_EXERCISE BRIEF_
Every line of the listing below should be written out exactly.

_DATA SHOWN_
*** Block opens ***

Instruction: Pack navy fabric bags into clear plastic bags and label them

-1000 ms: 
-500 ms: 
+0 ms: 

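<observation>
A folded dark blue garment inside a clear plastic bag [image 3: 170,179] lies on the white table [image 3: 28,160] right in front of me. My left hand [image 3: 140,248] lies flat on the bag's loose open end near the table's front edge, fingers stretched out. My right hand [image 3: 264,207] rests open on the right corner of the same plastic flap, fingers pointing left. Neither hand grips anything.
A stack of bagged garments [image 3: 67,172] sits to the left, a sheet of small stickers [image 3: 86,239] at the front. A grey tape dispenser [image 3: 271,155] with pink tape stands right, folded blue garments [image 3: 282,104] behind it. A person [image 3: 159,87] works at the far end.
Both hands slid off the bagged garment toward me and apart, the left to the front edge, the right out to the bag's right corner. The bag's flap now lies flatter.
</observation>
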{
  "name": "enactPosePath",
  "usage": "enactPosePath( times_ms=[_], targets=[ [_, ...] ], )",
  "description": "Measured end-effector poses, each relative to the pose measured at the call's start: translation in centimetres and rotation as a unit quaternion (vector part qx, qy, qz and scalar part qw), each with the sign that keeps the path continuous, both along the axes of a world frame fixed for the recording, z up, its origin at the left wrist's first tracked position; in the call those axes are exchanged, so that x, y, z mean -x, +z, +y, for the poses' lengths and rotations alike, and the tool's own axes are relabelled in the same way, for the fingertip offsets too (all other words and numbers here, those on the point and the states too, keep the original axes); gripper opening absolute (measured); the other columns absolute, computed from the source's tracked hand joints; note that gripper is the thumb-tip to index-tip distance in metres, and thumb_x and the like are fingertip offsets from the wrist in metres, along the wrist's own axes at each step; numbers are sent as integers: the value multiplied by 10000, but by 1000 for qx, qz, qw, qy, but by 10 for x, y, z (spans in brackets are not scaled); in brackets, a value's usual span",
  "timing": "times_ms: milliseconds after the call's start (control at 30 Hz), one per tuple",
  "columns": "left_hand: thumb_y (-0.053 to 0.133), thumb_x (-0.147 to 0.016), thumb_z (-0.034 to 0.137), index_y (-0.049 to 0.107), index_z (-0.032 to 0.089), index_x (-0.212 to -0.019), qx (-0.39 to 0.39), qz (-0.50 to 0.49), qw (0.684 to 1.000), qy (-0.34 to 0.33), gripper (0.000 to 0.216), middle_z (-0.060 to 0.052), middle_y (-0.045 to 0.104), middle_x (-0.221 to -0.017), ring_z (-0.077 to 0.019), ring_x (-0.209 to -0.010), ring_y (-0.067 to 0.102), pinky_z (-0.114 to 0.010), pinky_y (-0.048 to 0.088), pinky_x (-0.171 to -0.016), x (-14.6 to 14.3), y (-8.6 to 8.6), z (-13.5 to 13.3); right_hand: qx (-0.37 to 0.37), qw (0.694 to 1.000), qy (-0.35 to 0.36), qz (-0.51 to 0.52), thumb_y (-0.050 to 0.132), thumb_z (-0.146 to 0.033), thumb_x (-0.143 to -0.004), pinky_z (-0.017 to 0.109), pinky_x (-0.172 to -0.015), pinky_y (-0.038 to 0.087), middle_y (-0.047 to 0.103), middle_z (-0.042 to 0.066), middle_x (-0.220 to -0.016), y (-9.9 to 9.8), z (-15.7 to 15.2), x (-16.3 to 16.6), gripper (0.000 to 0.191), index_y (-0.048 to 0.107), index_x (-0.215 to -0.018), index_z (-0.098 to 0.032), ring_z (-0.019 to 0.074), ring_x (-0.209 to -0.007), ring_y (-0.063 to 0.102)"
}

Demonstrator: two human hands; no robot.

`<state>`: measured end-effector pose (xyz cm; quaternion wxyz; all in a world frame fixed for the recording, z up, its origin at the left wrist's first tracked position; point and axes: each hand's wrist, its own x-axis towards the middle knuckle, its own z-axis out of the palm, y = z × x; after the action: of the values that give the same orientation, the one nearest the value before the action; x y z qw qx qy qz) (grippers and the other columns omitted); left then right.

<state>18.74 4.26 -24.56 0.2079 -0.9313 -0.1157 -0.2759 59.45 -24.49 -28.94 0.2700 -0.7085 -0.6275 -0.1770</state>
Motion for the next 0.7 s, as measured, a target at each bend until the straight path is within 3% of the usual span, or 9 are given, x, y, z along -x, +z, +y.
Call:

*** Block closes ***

_RESULT OF THE TASK_
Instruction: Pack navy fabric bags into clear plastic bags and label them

-1000 ms: 
-500 ms: 
+0 ms: 

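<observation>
A folded dark blue garment inside a clear plastic bag [image 3: 170,179] lies on the white table [image 3: 28,160] right in front of me. My left hand [image 3: 140,248] lies flat on the bag's loose open end near the table's front edge, fingers stretched out. My right hand [image 3: 264,207] rests open on the right corner of the same plastic flap, fingers pointing left. Neither hand grips anything.
A stack of bagged garments [image 3: 67,172] sits to the left, a sheet of small stickers [image 3: 86,239] at the front. A grey tape dispenser [image 3: 271,155] with pink tape stands right, folded blue garments [image 3: 282,104] behind it. A person [image 3: 159,87] works at the far end.
Both hands slid off the bagged garment toward me and apart, the left to the front edge, the right out to the bag's right corner. The bag's flap now lies flatter.
</observation>
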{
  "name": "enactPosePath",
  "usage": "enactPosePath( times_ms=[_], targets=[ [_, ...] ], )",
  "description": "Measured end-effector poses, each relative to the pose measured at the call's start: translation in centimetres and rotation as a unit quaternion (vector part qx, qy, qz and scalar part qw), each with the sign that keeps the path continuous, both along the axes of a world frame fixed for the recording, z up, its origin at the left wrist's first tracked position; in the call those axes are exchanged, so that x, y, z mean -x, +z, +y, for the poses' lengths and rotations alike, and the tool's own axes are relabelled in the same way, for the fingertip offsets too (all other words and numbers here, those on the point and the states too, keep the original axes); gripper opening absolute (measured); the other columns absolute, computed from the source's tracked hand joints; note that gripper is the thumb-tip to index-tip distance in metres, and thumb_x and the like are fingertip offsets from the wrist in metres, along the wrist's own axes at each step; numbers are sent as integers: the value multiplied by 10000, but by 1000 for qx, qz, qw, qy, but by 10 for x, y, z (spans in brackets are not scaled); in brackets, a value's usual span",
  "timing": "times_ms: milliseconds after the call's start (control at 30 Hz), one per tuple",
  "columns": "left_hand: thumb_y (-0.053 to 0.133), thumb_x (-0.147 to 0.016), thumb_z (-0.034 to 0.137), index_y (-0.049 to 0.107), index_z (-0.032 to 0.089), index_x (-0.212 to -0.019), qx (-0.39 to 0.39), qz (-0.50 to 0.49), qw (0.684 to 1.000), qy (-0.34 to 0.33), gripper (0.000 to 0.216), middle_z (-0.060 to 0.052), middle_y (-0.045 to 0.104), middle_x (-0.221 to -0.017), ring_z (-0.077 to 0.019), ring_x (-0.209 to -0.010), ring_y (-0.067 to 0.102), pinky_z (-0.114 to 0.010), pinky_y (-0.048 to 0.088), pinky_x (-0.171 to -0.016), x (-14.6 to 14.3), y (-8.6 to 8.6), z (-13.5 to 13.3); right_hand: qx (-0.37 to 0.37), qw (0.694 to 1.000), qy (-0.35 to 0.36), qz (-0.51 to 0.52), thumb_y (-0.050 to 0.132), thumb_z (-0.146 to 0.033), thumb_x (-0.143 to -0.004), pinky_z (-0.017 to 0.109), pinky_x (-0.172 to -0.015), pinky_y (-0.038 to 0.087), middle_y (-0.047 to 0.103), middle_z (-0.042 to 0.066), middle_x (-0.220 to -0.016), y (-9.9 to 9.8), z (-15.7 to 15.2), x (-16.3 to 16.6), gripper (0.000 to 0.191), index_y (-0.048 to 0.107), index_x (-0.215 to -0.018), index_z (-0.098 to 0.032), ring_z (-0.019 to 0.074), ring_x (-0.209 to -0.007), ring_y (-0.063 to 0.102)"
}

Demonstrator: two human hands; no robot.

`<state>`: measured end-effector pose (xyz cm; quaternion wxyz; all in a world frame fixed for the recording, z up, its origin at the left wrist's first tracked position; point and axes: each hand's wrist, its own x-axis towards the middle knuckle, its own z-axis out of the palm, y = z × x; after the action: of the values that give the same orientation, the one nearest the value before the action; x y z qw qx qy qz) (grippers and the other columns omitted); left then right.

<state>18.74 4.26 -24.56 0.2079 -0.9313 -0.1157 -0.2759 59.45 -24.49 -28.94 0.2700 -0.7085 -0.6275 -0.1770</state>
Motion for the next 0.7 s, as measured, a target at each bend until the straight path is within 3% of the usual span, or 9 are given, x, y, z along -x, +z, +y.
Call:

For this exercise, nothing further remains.